[About this exercise]: For the data below, give again exactly the lines from the one containing "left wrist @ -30" through the one containing "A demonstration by", both ends included, and no others.

[Given data]:
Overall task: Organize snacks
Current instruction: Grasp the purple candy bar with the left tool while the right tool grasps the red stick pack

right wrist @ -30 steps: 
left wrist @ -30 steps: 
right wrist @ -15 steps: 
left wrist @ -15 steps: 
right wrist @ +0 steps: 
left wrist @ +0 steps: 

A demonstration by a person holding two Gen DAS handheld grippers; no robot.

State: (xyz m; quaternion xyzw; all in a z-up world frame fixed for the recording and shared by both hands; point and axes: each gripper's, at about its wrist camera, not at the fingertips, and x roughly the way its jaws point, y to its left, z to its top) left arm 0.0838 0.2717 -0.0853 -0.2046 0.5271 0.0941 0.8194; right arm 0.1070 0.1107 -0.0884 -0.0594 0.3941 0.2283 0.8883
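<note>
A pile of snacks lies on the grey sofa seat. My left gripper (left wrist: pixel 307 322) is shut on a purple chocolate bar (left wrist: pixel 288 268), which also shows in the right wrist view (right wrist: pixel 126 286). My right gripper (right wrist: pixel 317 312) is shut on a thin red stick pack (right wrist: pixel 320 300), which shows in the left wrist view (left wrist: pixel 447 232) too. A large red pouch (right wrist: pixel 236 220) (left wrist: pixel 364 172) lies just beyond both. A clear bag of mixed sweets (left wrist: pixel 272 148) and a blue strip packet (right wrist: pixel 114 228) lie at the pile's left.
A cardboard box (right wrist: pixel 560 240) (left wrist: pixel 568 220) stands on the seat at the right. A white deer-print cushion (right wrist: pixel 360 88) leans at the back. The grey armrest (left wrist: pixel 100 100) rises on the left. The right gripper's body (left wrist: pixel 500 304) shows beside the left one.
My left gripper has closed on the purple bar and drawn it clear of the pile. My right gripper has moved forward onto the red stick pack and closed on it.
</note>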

[Reply]:
left wrist @ -30 steps: 
right wrist @ -15 steps: 
left wrist @ -15 steps: 
right wrist @ +0 steps: 
left wrist @ +0 steps: 

A demonstration by a person holding two Gen DAS handheld grippers; no robot.

Nothing else belongs to this exercise.